Белые наличники, берёзовые пряди, серый плетень, травка – узнаваемый образ. В крайнем оконце свет – спальня матери, у окна на мраморе «Здесь родился и жил…»
Мы прошли в глубь усадьбы, к амбару. Говорят, что он настоящий, 1913 года постройки, что его тонкие с гнильцой бревнышки, помнят Есенина, говорят, он в нем уединялся, писал стихи… трогать амбар нельзя.
Ну, теперь и в избу. Тут шныряют туристы, зашли, три минуты, и вышли…
В сенях все как в обычной деревенской избе, скарб, отшлифованные ладонями стены у двери.
- Смотри, - говорю я другу – видишь, серп, это матери, а коса на стене, и он ею косил…
В избе тесно, направо кухонька перед русской печкой, налево угол у печки-щитка, здесь Сергей спал когда приезжал, вон и сундучок его у коника.
Прямо – горница. Окошечки, занавесочки, образа, стулья, столик, на столе лампа в зелёном абажуре – стихи при её свете Есенин писал...
Справа за переборкой крохотная спаленка матери, Татьяны Фёдоровны. На подоконнике клубок ниток со спицами, полуосыпавшееся грубо обколотое зеркальце, на стене кофта, и шаль её, а шушун на реставрации, сказал экскурсовод.

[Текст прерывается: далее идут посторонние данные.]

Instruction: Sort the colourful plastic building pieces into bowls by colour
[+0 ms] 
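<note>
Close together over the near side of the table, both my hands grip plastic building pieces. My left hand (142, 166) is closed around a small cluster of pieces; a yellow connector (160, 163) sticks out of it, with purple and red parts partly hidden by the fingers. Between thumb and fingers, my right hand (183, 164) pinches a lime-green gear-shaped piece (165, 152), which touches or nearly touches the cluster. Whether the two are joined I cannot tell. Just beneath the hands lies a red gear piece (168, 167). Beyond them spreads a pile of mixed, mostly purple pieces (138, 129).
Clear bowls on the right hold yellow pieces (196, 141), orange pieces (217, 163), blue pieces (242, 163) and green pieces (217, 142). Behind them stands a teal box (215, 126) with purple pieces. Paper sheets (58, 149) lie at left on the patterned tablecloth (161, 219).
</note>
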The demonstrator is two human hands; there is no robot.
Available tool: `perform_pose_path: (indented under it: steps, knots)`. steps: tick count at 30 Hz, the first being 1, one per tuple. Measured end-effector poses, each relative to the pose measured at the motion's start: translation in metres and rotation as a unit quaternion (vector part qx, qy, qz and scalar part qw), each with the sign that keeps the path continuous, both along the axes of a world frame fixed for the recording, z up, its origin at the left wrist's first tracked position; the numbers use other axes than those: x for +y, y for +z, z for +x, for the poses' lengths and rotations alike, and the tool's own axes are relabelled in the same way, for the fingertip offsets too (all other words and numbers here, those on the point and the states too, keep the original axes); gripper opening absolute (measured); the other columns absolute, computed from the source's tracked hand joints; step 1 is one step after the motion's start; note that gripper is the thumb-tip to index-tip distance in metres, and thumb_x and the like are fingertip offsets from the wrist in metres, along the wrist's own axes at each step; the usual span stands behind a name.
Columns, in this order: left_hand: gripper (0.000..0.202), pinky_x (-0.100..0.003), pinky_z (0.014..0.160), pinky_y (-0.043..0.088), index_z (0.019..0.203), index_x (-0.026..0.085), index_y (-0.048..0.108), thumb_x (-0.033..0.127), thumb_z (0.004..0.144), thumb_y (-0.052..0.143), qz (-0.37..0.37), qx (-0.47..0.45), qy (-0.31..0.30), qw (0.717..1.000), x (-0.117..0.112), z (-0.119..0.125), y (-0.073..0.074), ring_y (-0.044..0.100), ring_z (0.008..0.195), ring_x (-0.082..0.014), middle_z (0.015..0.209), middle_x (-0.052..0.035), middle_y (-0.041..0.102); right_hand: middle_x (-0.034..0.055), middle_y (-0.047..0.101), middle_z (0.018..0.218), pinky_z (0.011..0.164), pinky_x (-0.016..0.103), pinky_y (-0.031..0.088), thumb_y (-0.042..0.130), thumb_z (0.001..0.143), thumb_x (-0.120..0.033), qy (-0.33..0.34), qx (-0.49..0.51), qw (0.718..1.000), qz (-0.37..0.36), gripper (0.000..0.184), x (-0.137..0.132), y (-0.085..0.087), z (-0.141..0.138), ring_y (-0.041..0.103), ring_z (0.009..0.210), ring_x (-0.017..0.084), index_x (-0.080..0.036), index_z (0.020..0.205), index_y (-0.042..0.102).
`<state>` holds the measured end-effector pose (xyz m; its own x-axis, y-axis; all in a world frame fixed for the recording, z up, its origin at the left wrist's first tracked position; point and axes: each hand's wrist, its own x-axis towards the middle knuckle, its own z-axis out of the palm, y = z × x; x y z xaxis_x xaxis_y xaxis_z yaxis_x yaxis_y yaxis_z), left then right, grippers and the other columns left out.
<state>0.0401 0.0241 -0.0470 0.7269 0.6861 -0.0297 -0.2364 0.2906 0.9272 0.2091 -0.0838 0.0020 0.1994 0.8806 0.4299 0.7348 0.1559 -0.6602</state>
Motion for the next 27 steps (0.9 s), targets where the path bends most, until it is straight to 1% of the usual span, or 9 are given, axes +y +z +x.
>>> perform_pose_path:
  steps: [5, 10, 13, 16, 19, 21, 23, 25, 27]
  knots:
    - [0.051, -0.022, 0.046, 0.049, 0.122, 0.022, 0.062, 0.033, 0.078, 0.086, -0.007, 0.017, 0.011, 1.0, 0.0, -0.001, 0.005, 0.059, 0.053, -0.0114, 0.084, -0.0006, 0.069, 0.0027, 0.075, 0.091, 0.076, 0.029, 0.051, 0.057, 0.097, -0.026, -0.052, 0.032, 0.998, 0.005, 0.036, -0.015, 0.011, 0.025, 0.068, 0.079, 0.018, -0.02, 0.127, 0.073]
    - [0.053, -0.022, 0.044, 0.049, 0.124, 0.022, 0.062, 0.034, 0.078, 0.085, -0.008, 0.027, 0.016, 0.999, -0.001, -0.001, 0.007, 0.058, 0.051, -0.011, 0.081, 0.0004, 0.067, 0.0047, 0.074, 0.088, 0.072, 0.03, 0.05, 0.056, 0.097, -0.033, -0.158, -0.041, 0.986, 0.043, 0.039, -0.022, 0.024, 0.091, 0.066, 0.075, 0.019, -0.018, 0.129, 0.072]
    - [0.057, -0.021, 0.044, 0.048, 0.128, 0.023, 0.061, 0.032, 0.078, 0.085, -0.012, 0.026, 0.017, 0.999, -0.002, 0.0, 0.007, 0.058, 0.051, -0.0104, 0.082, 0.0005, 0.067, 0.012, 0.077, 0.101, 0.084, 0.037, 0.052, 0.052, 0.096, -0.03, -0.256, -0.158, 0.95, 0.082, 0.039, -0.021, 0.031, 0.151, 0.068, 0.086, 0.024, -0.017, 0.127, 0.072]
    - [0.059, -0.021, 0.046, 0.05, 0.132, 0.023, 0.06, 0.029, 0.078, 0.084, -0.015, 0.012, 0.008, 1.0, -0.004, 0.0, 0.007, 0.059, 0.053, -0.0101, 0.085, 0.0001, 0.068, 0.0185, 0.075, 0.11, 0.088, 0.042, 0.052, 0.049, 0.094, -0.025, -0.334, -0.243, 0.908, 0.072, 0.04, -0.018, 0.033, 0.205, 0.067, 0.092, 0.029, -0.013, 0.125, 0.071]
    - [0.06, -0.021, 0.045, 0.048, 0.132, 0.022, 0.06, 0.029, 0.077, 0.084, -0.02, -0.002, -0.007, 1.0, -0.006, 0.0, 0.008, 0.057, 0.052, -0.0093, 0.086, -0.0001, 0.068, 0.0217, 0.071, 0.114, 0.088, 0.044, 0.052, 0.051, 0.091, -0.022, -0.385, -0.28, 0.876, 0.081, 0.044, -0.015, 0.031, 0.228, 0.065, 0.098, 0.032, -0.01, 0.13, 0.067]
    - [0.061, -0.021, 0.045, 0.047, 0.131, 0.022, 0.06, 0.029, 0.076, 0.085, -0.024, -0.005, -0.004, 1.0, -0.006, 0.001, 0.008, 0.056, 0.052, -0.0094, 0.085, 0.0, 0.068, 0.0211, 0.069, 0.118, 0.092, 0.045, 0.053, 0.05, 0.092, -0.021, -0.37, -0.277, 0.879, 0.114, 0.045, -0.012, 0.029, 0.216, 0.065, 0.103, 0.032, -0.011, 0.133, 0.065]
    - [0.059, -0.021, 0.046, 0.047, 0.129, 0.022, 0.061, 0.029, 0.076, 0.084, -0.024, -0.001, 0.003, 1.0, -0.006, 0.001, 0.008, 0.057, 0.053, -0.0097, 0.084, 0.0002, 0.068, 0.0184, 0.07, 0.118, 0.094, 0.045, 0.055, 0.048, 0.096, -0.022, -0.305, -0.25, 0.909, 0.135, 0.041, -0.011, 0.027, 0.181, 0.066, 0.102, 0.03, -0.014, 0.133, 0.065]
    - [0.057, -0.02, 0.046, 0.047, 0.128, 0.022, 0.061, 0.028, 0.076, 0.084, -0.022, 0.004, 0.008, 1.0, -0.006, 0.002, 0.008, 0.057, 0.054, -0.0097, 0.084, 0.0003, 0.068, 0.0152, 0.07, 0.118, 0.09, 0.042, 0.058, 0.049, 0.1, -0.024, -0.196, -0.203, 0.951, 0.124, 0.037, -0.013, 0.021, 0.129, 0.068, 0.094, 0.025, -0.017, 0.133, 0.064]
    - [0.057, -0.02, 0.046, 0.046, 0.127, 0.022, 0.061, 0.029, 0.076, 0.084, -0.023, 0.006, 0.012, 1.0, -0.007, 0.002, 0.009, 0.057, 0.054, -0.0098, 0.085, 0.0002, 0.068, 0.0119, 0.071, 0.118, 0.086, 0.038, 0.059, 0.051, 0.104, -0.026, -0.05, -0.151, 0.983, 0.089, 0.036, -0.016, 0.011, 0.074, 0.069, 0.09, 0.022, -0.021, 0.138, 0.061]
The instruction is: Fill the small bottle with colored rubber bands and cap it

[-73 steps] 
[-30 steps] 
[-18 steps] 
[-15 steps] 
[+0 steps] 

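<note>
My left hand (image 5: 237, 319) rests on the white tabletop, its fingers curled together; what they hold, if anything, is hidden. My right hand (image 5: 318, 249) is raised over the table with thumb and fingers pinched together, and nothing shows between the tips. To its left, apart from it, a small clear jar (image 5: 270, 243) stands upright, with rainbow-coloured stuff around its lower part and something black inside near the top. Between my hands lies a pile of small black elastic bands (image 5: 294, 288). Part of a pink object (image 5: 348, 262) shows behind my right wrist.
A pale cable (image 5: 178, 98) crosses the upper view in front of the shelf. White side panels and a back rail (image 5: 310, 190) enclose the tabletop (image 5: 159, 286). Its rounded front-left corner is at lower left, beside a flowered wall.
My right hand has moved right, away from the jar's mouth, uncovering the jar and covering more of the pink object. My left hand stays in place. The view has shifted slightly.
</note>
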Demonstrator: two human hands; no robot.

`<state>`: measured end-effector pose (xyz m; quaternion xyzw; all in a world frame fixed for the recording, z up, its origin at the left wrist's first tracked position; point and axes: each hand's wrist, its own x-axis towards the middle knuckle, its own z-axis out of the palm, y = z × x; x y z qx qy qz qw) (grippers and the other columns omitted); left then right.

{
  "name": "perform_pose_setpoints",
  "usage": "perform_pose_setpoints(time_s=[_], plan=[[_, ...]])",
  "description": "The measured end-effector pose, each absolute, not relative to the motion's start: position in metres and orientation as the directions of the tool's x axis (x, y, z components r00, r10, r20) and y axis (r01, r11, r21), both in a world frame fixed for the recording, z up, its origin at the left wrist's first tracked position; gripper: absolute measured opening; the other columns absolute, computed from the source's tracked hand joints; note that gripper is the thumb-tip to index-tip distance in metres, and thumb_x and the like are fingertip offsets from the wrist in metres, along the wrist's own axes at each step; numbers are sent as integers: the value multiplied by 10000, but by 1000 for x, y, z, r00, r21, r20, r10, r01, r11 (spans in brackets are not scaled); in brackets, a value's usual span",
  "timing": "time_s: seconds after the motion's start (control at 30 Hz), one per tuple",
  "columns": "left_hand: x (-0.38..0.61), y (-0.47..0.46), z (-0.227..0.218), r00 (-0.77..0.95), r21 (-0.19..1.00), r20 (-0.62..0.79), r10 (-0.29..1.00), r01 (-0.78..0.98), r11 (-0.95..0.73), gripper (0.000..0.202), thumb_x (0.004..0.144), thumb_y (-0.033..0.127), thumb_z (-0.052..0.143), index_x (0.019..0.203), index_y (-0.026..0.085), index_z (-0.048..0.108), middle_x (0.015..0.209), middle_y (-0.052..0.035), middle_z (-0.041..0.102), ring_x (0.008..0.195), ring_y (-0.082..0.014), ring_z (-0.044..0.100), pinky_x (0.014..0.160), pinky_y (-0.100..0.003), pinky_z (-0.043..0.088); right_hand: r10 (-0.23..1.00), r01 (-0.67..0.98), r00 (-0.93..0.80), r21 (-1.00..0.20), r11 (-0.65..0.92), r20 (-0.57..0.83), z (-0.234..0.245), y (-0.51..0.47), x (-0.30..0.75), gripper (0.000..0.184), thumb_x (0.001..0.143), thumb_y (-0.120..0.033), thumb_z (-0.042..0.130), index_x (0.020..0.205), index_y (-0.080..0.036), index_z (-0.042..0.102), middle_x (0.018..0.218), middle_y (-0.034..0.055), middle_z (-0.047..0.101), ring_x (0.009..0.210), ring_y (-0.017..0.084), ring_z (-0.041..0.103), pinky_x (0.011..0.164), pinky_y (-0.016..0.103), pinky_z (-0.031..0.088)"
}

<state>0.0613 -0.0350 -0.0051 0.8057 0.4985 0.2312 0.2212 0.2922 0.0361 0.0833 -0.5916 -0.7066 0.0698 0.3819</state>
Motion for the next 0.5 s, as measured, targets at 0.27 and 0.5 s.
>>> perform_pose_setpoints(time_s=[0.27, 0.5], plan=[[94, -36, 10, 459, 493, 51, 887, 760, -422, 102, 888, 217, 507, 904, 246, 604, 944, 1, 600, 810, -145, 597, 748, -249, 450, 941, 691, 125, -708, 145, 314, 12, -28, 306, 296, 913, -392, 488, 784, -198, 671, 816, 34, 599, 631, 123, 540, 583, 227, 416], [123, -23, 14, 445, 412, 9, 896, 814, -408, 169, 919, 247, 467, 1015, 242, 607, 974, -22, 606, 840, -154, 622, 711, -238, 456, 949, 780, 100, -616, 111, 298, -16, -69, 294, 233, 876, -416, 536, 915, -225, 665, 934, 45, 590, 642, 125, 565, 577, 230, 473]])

Туристы все забегают, суют нос налево, направо, опять налево, и бегом назад. И вправду, чего тут смотреть? Всё просто, даже очень просто, все на виду. А чего вы тут хотите увидеть? Есенина?...
Мне хочется побыть в избе, помолчать, послушать чего я чувствую, но надо идти.
Медлю, провожу рукой по брёвнам в сенях, смотрю на листву под ногами у калитки. Топчем, - листья с есенинского тополя топчем, поднял один, взял на память, и опять посмотрел на избу.
Вид избы не разочаровал, чего ожидал, то и увидел. А вот внутреннее пространство очень «музеефицировано». Немного другого ожидаешь от русской избы. Всё как-то лощёно, не логично. Приятное в избе – личные вещи Есениных, и… вид из окошек, он живой, исторический, настоящий. Очень не располагало к «соприкосновению» с избой Есениных присутствие смотрительницы «в чёрном», сидящей на табурете аккурат по среднему окну, от её взгляда я ощущал себя потенциальным преступником…
Об этом размышлял я сидя в такси, уносящем меня из Константинова, в электричке, прильнув к стеклу, за которым уже было темно. От посещения Константинова осталась какая-то недосказаннось, чего-то не хватило, чего, я никак не мог понять. Что увез я в душе с есенинской малой родины?- желание приехать сюда вновь.